Colonel Jorge Mejia, chief of Peru's anti-kidnapping police, told reporters the trio admitted to the murder of five people and to draining the corpses. Remains from some of the victims were found at a rural house in the region of Huanuco where the group worked, according police video. Police showed reporters two bottles of fat recovered from the suspects and a photo of the rotting head of a 27-year-old male victim. Suspect Elmer Segundo Castillejos, 29, led police to the head, recovered in a coca-growing valley last month, Mejia said. Mejia said Castillejos recounted how the gang cut off its victims' heads, arms and legs, removed the organs, then suspended the torsos from hooks above candles that warmed the flesh as fat dripped into tubs below. The men revealed one liter of human fat could fetch $15,000, he added. The group stored the fat it collected in used soda and water bottles, which police showed reporters.

However, Col Mejia conceded police could not confirm any fat had been sold.

At a news conference in the capital, police showed two bottles containing human body fat and images of one of the alleged victims. One of the alleged killings is reported to have taken place in mid-September, with the person's body tissue removed for sale.

Police Commander Angel Toledo told a news agency some of the suspects had "declared and stated how they murdered people with the aim being to extract their fat in rudimentary labs and sell it".

It was then sold on to intermediaries in Peru's capital Lima, before heading to cosmetic and pharmaceutical companies in Europe. The group allegedly sold body fat to be used in cosmetics in Europe. Human fat is used in modern cosmetic procedures but in most cases it is the patient's own fat that is used and under strict legal guidelines.

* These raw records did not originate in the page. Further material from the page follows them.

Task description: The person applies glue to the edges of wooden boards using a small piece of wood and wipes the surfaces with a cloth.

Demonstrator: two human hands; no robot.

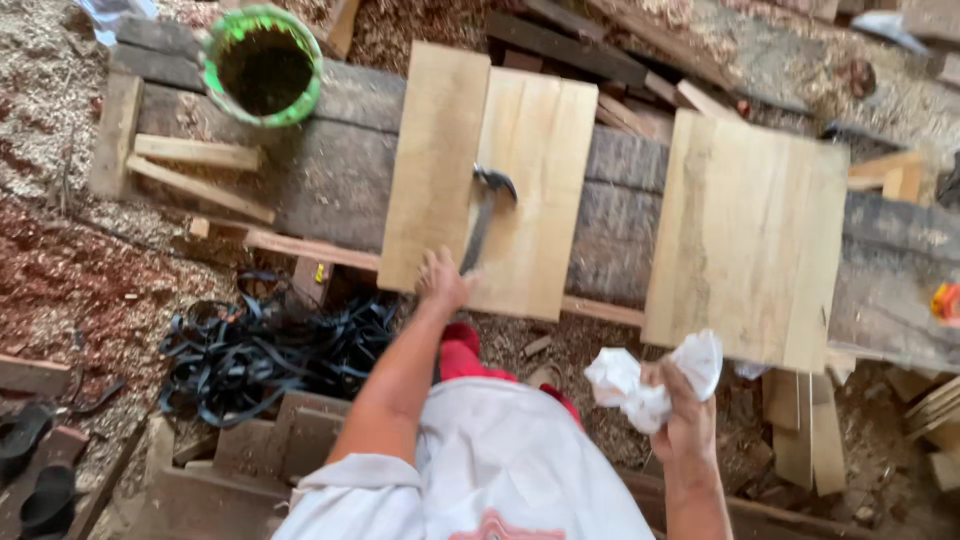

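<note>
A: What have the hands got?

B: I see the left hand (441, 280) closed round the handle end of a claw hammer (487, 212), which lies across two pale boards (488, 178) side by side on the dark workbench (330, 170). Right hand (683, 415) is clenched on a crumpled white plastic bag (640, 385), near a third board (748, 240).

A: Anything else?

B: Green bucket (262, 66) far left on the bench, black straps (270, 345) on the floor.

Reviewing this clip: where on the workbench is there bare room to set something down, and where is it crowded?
Bare room: the big right board, and the dark bench top between it and the two joined boards. Crowded: those boards carry the hammer under the left hand; the bench's left end holds the green bucket and wood strips. The right hand grips a white bag.
</note>
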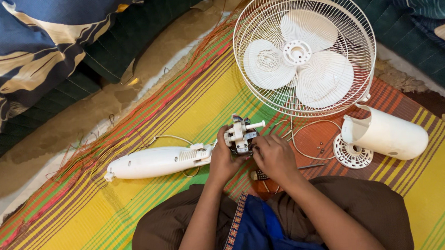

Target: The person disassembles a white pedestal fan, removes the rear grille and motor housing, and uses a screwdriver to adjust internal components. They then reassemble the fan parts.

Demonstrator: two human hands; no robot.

Medical authorities have expressed skepticism about a black market for human fat, partly because of the wide availability of fat for use in surgical procedures.

Gen. Felix Burga, head of Peru's police criminal division, said there were indications that "an international network trafficking human fat" was operating from Peru. Mejia said police received a tip four months ago that human fat from the jungle was being sold in Lima. In August, he said, police infiltrated the band and later obtained amber fluid, which a police lab confirmed as human fat.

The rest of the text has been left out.